Kyle appeals pro se from the district court's order denying his petition for a writ of habeas corpus. This appeal has been referred to a panel of the court pursuant to Rule 9(a), Rules of the Sixth Circuit. After an examination of the record and the briefs, this panel agrees unanimously that oral argument is not needed. Rule 34(a), Federal Rules of Appellate Procedure.
In Shelby County, Tennessee Criminal Court, Kyle was convicted by a jury of armed robbery. He received a 15 year sentence. He has exhausted his state remedies.
In his appellate brief, Kyle raises an evidentiary issue and a prosecutorial misconduct issue. Concerning the evidentiary issue, the district court held that the admission into evidence of Kyle's 'mug shot' as part of a photo array did not rise to the level of a constitutional violation. The court held that the photos were probative on the issue of identity. Spencer v. State of Texas, 385 U.S. 554, 560 (1967). The court relied on the state appellate court's finding that nothing on the photos indicated that Kyle had a prior criminal record. 28 U.S.C. Sec. 2254(d).
This Court has noted that while the use of a mug shot can amount to reversible error on direct appeal, Eberhardt v. Bordenkircher, 605 F.2d 275, 279-80 (6th Cir. 1979), it does not automatically give rise to reversible error in a habeas corpus proceeding. Murray v. Superintendent, 651 F.2d 451, 454-55 (6th Cir. 1981). In the present case, the mug shot was used in a photo array after Kyle's arrest. The jury knew this fact. So it was more likely that the jury would assume the photo was taken by the police during the investigative stages of the proceedings, rather than assuming that Kyle had been convicted of previous offenses. United States v. Calarco, 424 F.2d 657, 661 (2nd Cir.), cert. denied, 400 U.S. 824 (1970); United States v. Axtman, 589 F.2d 196, 199 (5th Cir. 1979). Use of the mug shot in this case did not rise to the level of a constitutional violation.
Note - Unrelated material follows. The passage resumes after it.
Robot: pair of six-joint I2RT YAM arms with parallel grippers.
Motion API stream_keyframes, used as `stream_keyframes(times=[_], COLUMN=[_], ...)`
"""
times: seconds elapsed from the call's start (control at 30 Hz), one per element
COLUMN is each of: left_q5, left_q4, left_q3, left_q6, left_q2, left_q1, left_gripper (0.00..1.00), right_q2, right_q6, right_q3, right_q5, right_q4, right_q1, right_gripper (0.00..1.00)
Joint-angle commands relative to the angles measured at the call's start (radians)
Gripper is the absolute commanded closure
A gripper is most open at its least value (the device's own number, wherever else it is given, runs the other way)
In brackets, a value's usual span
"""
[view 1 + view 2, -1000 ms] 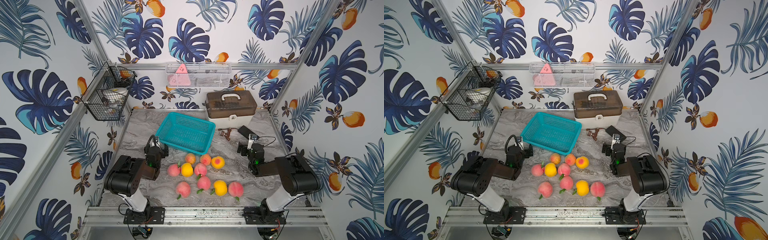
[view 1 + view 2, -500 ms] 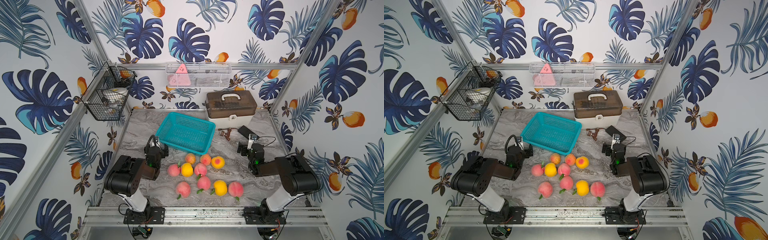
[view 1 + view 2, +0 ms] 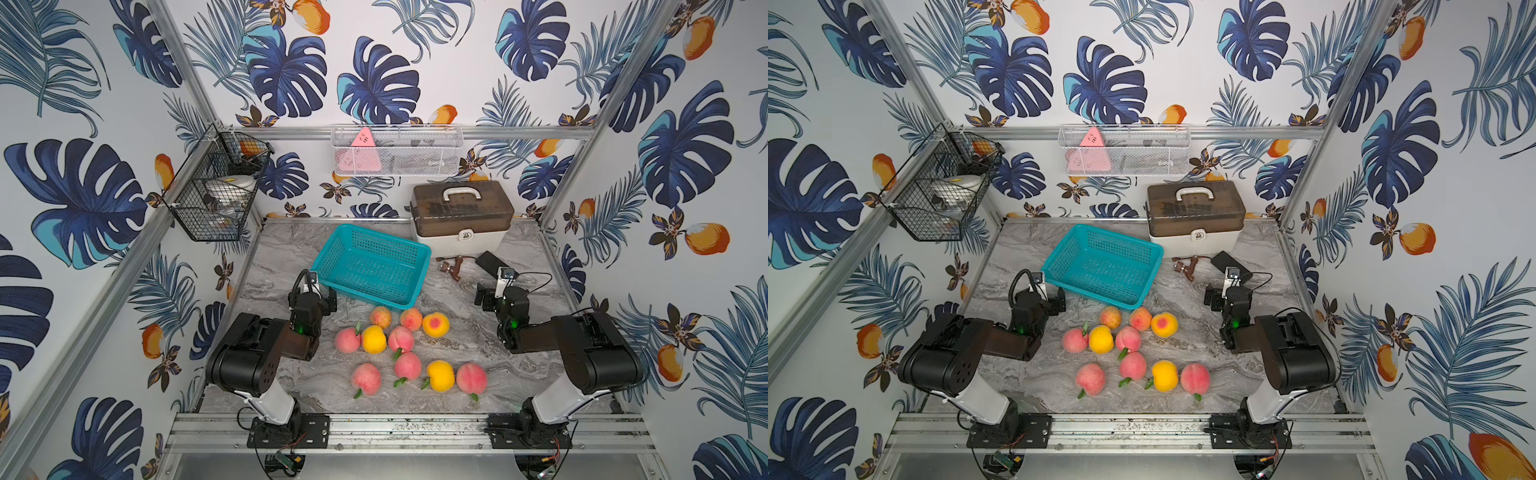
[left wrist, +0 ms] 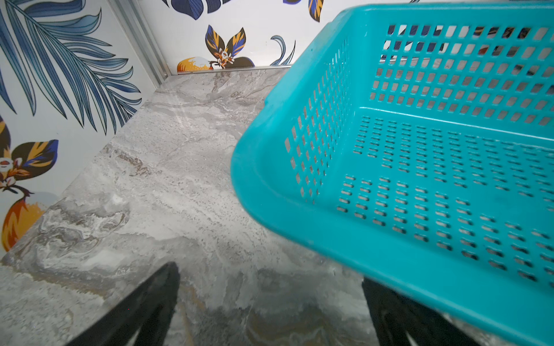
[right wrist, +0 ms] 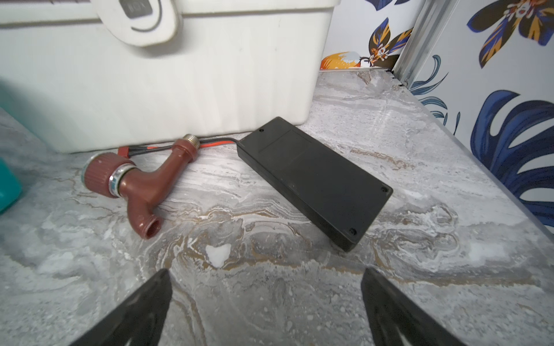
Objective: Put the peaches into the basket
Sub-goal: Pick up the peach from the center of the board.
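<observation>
Currently ten peaches [image 3: 401,338] are lying loose on the marble table [image 3: 457,332], just before the empty teal basket [image 3: 386,237]. L gripper [image 3: 312,291] & R gripper [image 3: 500,291] are hovering alongside, jaws wide apart, holding nothing. Prob. best: descending over the nearest peach, squeezing its middle.

The basket [image 3: 374,270] is teal, the peaches [image 3: 401,338] pink or yellow-orange, the table [image 3: 457,332] grey-marbled.
</observation>
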Motion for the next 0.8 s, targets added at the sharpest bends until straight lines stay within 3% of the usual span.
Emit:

The prosecutorial misconduct issue concerns a statement made by the prosecutor during closing argument. The prosecutor requested the jury to send a message to the community that it would not tolerate this kind of behavior. Defense counsel objected to the statement and the state court judge told the prosecutor to move on to another matter. The standard concerning this issue is whether the prosecutor's misconduct was so egregious that it violated the petitioner's right to a fair trial. Webster v. Rees, 729 F.2d 1078, 1080-81 (6th Cir. 1984). Here the prosecutor's comment was an isolated statement that was not so inflammatory that Kyle did not receive a fair trial. The district court was correct to hold that this issue was without merit.
The judgment of the district court is affirmed under Rule 9(d)(3), Rules of the Sixth Circuit, because the issues are not substantial and do not require oral argument.
George Bernard Eberhardt v. Donald E. Bordenkircher, Warden,... , 605 F.2d 275 ( 1979 )
Roy Allen Webster v. John D. Rees, Warden Steven Beshear, ... , 729 F.2d 1078 ( 1984 )
Glenn Morris Murray v. Superintendent, Kentucky State ... , 651 F.2d 451 ( 1981 )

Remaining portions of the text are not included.